Christina Riggs has brought an incisive take on ancient Egypt to the reading and museum-going public for nearly twenty years. Backed by award-winning research, her most recent work has focused on the history of the excavation of Tutankhamun’s tomb in 1920s Egypt and its impact ever since on British and American ideas about both ancient Egypt and the modern Middle East. She has also appeared in and consulted on a number of TV and radio documentaries.

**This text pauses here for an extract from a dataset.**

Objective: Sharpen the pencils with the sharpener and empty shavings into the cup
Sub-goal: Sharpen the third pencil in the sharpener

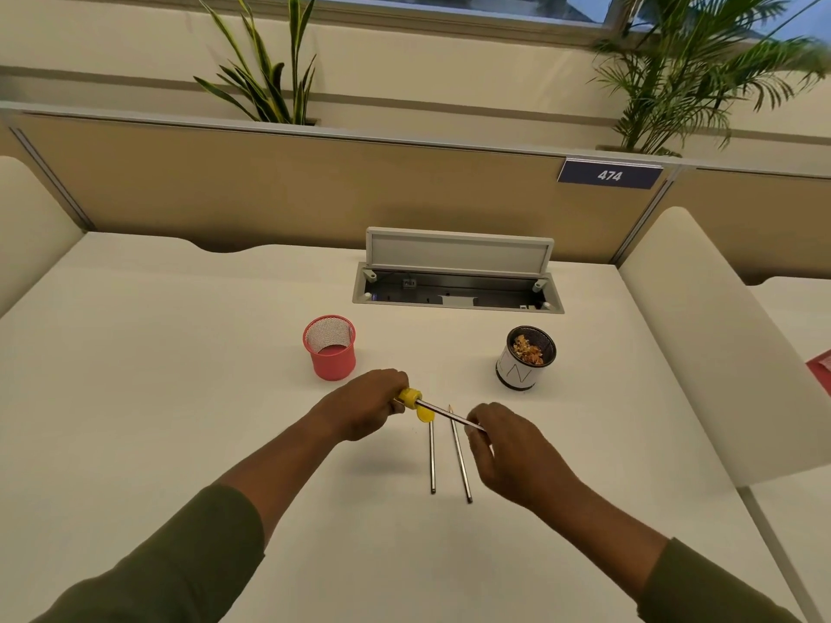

Riggs' books include Ancient Egyptian Art and Architecture in Oxford University Press’s ‘Very Short Introduction’ series and the Egypt volume in Reaktion’s ‘Lost Civilizations’ series (2017), which Minerva magazine praised as ‘an elegant and intriguing thematic interpretation of that civilization’s grip on our imagination’. Among her academic monographs, Unwrapping Ancient Egypt (Bloomsbury 2014) has been described as ‘more poetry than prose’, while Photographing Tutankhamun (Bloomsbury 2019) is a ‘landmark study’ of how photography helped mythologize the Tutankhamun excavation. Riggs is currently at work on her seventh book, a guide to magic and the supernatural in ancient Egypt, for publication in 2020. She has also written for the Times Literary Supplement, the London Review of Books, and Italia magazine, the last reflecting her love of all things Italian.
Riggs is a fellow of All Souls College, Oxford and a professor of the history of art and archaeology at the University of East Anglia. She lives between Norfolk and Turin.